LOCALAI PUB_DATE: 2025.12.26

LOCALAI 3.9.0 ADDS AGENT JOBS AND SMARTER GPU MEMORY MANAGEMENT

LocalAI 3.9.0 introduces an Agent Jobs panel and API to schedule background agent tasks (cron, webhooks, MCP) and adds a Smart Memory Reclaimer with LRU model e...
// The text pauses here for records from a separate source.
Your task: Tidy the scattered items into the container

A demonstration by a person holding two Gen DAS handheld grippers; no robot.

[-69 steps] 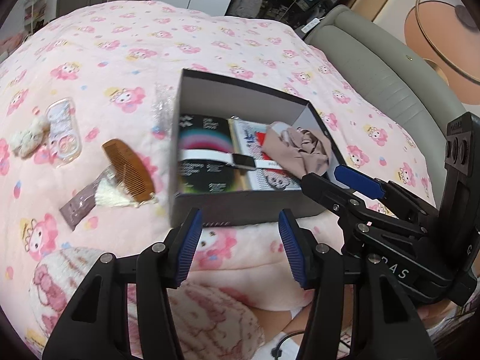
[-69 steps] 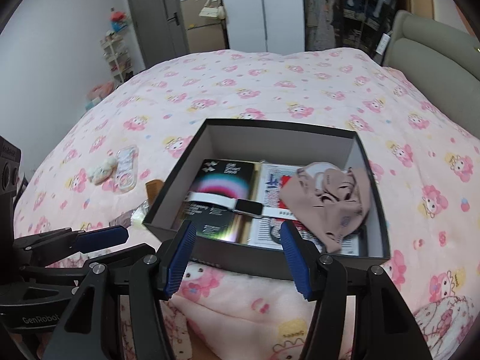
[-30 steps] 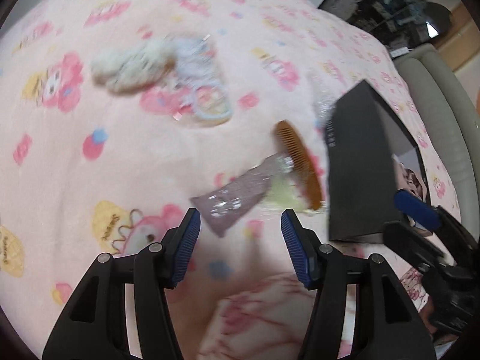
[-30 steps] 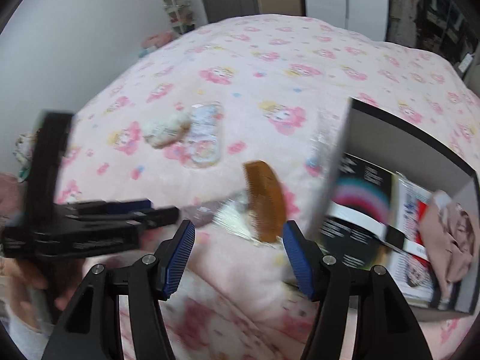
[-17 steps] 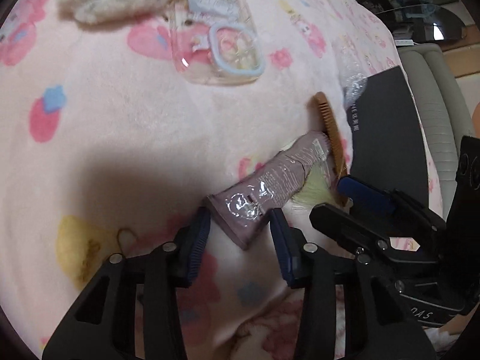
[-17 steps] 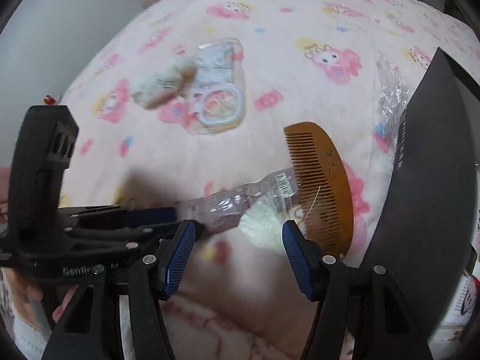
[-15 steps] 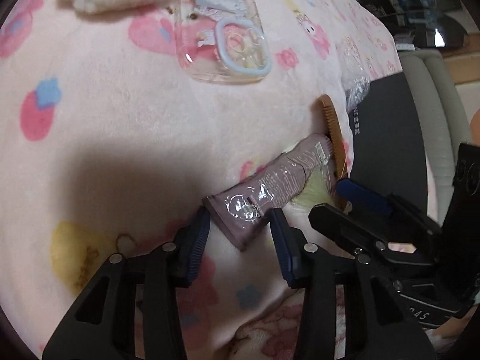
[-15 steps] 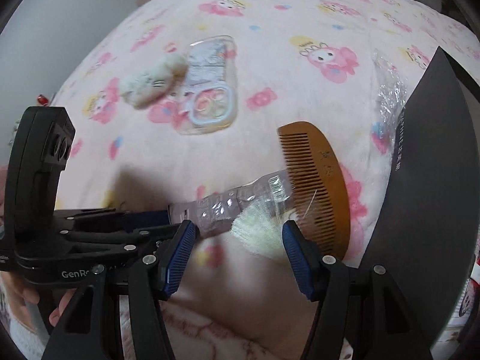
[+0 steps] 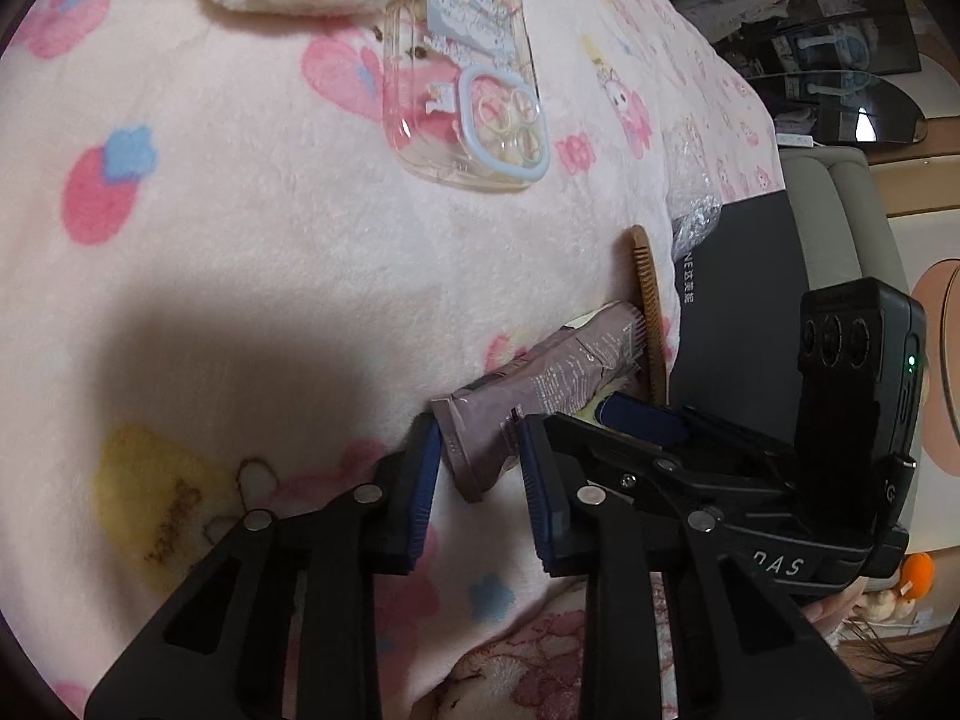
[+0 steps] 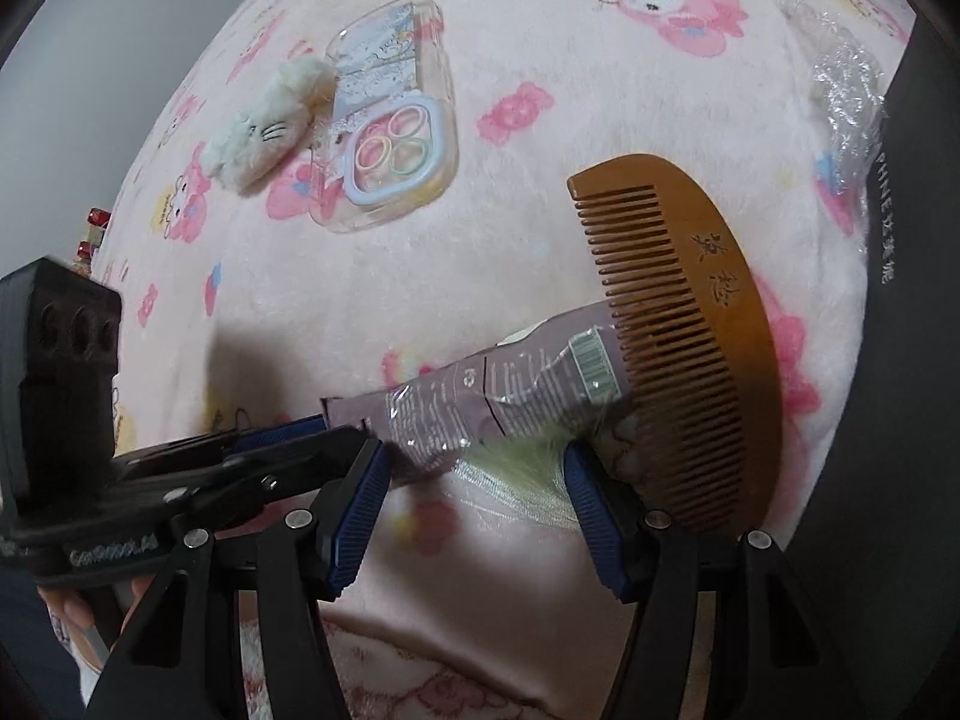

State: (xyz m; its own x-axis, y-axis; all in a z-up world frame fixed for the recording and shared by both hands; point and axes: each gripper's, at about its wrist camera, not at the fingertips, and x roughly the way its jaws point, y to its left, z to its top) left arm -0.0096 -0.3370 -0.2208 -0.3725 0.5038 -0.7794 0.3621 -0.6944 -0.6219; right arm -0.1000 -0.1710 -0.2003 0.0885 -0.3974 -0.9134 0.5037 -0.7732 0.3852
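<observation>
The mauve packet (image 9: 534,396) lay on my pink blanket (image 9: 240,252), left of the wooden comb (image 10: 690,348); my left gripper (image 9: 480,468) had just been closing around its near end, my right gripper (image 10: 474,504) stood wide over it

Pretty clearly a bedroom at home: everything sits on a fluffy pink blanket (image 10: 540,90) with cartoon bunny prints, a padded grey headboard (image 9: 840,222) runs along one edge, and shelves (image 9: 840,60) of stuff (too blurry to identify) fill the back.
</observation>
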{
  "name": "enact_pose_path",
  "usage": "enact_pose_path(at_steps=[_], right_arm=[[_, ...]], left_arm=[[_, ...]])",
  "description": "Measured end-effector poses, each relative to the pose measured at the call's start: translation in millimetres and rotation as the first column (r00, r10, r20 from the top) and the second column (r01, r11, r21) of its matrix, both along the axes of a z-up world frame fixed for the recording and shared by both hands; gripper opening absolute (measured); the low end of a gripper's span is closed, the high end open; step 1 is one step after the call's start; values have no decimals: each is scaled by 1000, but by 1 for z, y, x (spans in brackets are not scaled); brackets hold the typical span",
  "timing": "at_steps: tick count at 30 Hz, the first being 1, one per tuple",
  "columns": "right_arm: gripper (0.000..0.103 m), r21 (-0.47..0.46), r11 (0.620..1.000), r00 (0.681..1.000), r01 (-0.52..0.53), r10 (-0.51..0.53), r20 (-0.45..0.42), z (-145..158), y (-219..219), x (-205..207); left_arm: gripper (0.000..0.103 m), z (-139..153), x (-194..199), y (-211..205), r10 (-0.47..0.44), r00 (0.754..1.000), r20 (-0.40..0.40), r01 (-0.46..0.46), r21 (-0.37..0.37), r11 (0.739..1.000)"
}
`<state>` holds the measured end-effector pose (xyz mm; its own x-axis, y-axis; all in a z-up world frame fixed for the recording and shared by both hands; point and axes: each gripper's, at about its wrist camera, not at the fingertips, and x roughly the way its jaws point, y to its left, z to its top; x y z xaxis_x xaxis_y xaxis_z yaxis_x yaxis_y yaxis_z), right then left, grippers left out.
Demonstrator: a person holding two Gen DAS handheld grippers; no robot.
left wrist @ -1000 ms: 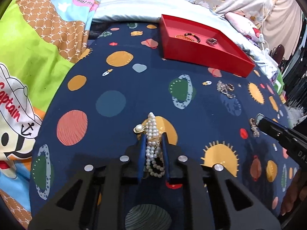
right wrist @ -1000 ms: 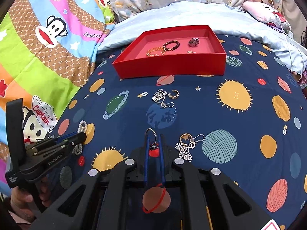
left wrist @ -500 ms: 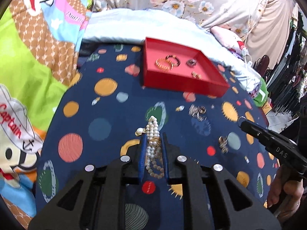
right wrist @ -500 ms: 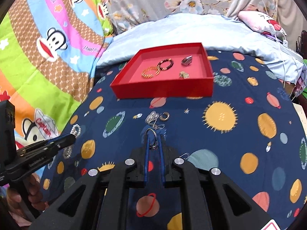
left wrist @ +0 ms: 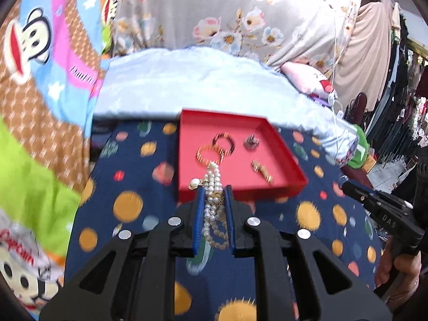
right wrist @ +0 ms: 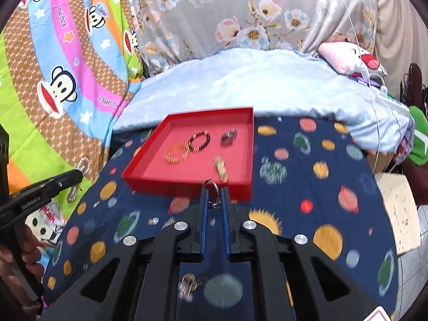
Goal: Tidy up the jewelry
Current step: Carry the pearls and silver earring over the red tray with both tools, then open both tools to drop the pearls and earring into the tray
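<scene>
My left gripper (left wrist: 213, 190) is shut on a white pearl bracelet (left wrist: 212, 187) and holds it in the air just before the near wall of the red tray (left wrist: 240, 191). My right gripper (right wrist: 213, 191) is shut on a hoop earring (right wrist: 212, 187), raised close to the red tray's (right wrist: 187, 188) near wall. The tray holds a gold bangle (right wrist: 177, 153), a dark bead bracelet (right wrist: 198, 141), a dark ring (right wrist: 229, 136) and a gold clip (right wrist: 221, 169). The left gripper and its pearls (right wrist: 83, 163) show at the left of the right wrist view.
The tray sits on a navy planet-print cloth (right wrist: 307, 187) over a bed. Loose silver jewelry (right wrist: 191, 283) lies on the cloth under my right gripper. A light blue blanket (right wrist: 240, 80) lies behind the tray, a cartoon quilt (right wrist: 53, 80) at the left.
Both grippers have lifted off the cloth with their pieces and moved forward toward the red tray, which now sits much nearer in both views.
</scene>
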<state>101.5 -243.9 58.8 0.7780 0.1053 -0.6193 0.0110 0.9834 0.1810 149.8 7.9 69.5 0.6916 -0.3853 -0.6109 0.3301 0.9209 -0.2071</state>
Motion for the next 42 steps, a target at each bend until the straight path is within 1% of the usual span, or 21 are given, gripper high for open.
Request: enact_pose_path(at_steps=[4,9,16,20,24,28,32,37,39,41,42], right_arm=[[9,9,1000,1000,-12,12,18,8,-7,24],[9,35,999,999,-39,39,13,6,-10,59],[9,48,997,998,-57,58,-23,-12,-6,107],[9,51,997,997,-62,65,-46,-27,-3,129],[9,85,994,994,-64,71,-82,-47,-4,155],[9,88,995,993,-49,58,-102,-60,-4,174],[9,77,997,992,-29,38,-116,-70,-5,188],[9,54,998,991,-31,37,-128,-77,-5,195],[11,42,999,992,-23,28,-120,-78,-5,195],[12,38,999,993,-19,23,-119,-78,-6,196],[14,39,999,993,-15,20,-117,-77,-7,195]], left_arm=[[14,12,26,-20,-20,999,35,20,-1,1000],[14,11,55,-41,-27,999,44,27,4,1000],[14,-13,99,-65,-22,1000,1,22,13,1000],[14,-33,118,-73,-17,999,-38,18,24,1000],[14,-53,135,-79,-18,995,-93,19,5,1000],[14,-65,143,-87,-19,993,-113,21,14,1000],[14,-70,146,-93,-14,994,-109,18,34,999],[14,-74,149,-93,-7,993,-115,11,38,999],[14,-74,149,-93,-1,994,-113,6,41,999],[18,-74,147,-92,-1,994,-111,6,45,999],[23,-73,146,-91,3,994,-109,2,46,999]])
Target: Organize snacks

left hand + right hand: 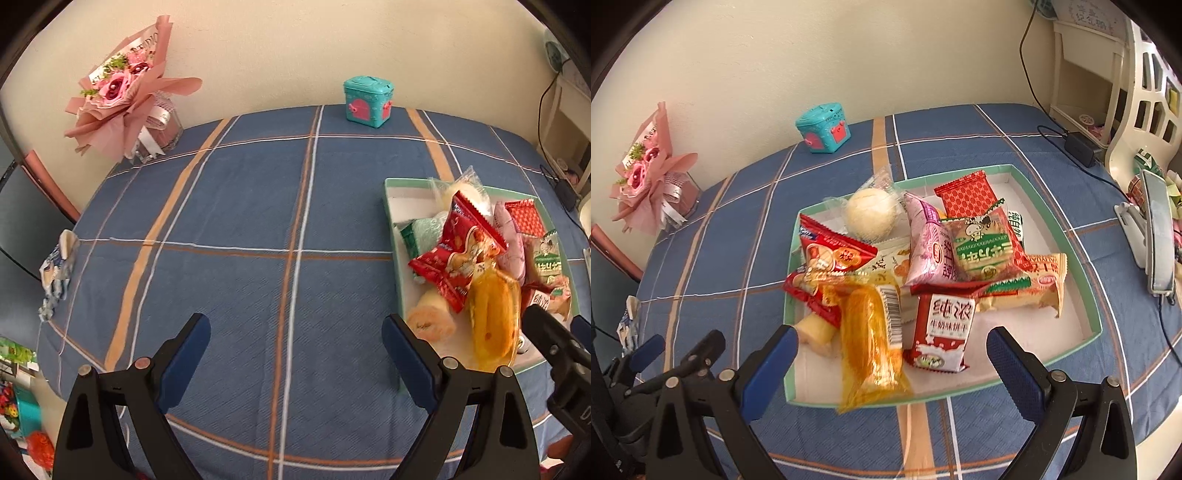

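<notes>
A shallow green-rimmed tray on the blue plaid tablecloth holds a heap of wrapped snacks. Among them are a yellow packet, a red-and-white biscuit packet, a red packet, a pink packet and a round white bun. My right gripper hangs open over the tray's near side, its pads clear of the packets. My left gripper stands open over bare cloth, left of the tray. The yellow packet lies just right of its right finger.
A teal toy box stands by the back wall and a pink bouquet at the back left. A crumpled blue-white wrapper lies at the table's left edge. A phone on a stand and a black adapter sit right.
</notes>
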Demonstrator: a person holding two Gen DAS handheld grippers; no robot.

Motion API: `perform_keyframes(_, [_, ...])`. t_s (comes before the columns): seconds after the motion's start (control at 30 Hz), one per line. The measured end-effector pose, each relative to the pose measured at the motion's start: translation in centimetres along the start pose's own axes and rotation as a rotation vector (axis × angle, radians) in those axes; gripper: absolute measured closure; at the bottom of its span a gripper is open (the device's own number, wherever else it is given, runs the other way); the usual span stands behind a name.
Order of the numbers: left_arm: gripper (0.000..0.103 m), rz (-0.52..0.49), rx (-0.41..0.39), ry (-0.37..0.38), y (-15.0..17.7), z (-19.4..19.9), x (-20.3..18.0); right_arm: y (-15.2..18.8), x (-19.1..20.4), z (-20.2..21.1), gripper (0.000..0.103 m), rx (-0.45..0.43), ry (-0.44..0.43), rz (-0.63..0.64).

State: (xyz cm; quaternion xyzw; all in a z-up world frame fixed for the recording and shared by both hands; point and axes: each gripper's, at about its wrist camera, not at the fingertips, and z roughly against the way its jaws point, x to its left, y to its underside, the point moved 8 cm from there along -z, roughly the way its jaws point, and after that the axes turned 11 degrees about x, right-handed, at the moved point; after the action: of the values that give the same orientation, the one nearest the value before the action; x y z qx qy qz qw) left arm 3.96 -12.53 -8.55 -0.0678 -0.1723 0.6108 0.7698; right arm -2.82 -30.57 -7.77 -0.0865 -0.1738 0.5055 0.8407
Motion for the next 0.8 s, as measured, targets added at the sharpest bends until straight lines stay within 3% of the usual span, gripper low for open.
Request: perform_keyframes(0.8, [0.009,0.029,-0.012,0.020,1.5,2.0,1.9,1.1,1.0,1.7,0.000,-0.014,0.018,0.037])
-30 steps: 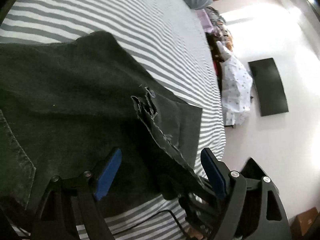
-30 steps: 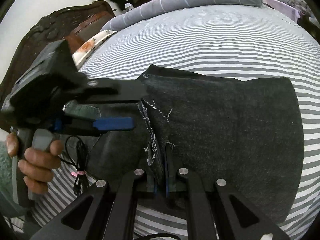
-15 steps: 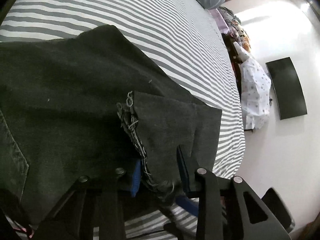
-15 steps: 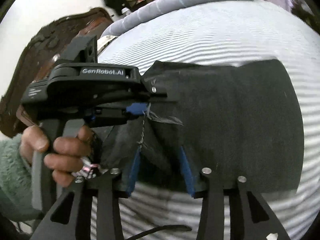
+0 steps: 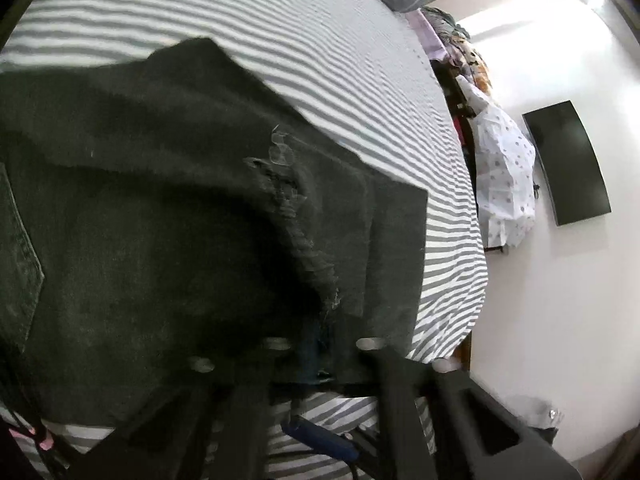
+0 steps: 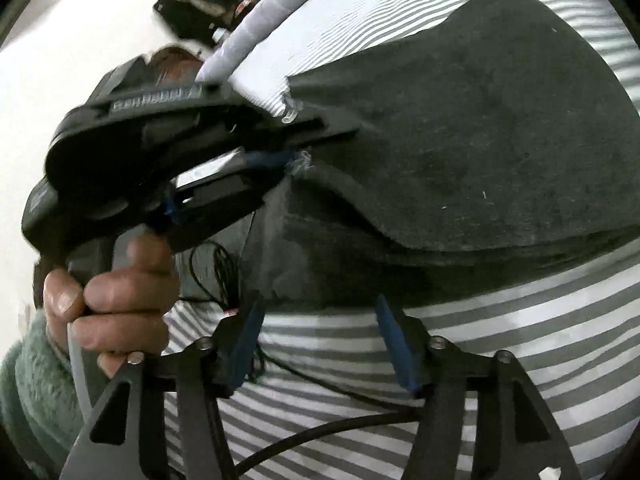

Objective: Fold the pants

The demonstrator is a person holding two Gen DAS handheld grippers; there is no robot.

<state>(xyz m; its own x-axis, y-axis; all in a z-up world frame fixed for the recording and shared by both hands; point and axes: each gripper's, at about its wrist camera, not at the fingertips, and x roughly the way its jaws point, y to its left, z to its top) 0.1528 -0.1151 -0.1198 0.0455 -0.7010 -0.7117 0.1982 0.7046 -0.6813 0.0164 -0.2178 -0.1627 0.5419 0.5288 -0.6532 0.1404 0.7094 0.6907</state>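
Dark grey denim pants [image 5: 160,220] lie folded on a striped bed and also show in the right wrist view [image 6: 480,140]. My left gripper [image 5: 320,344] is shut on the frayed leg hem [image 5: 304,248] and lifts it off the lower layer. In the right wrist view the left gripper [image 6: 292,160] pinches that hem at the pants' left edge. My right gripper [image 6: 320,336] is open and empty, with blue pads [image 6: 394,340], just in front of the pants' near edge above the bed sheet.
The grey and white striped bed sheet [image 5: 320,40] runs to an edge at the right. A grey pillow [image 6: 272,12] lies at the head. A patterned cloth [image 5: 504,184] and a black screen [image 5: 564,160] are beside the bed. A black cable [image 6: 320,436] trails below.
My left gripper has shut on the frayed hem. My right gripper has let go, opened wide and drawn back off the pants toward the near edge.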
LocalAI 3.9.0 adds Agent Jobs and smarter GPU memory management

LocalAI 3.9.0 introduces an Agent Jobs panel and API to schedule background agent tasks (cron, webhooks, MCP) and adds a Smart Memory Reclaimer with LRU model eviction to prevent OOM by auto-unloading unused models. It also adds MLX and CUDA 13 support, improving compatibility across Apple Silicon and newer NVIDIA stacks. The release focuses on stability and resource efficiency for local multi-model orchestration.

[ WHY_IT_MATTERS ]
01.

Reduces OOM failures and improves reliability for on-prem inference workloads.

02.

Enables scheduled evaluations, reports, and automation without external schedulers.

[ WHAT_TO_TEST ]
  • terminal

    Schedule Agent Jobs via cron and API with webhook callbacks to validate idempotency, retries, and CI/CD integration.

  • terminal

    Stress-test the Memory Reclaimer under concurrent model loads to tune LRU thresholds and measure latency impact.

[ BROWNFIELD_PERSPECTIVE ]

Legacy codebase integration strategies...

  • 01.

    Map existing Airflow/cron jobs to Agent Jobs via API to avoid duplicate scheduling and ensure clear ownership.

  • 02.

    Pin CUDA/MLX versions and validate long-running services with LRU eviction to avoid unexpected model unloads.

[ GREENFIELD_PERSPECTIVE ]

Fresh architecture paradigms...

  • 01.

    Use LocalAI as the local inference orchestrator, wiring Agent Jobs + webhooks into pipeline triggers from day one.

  • 02.

    Design deployments around modest VRAM by leveraging LRU eviction and threshold tuning to maximize model concurrency.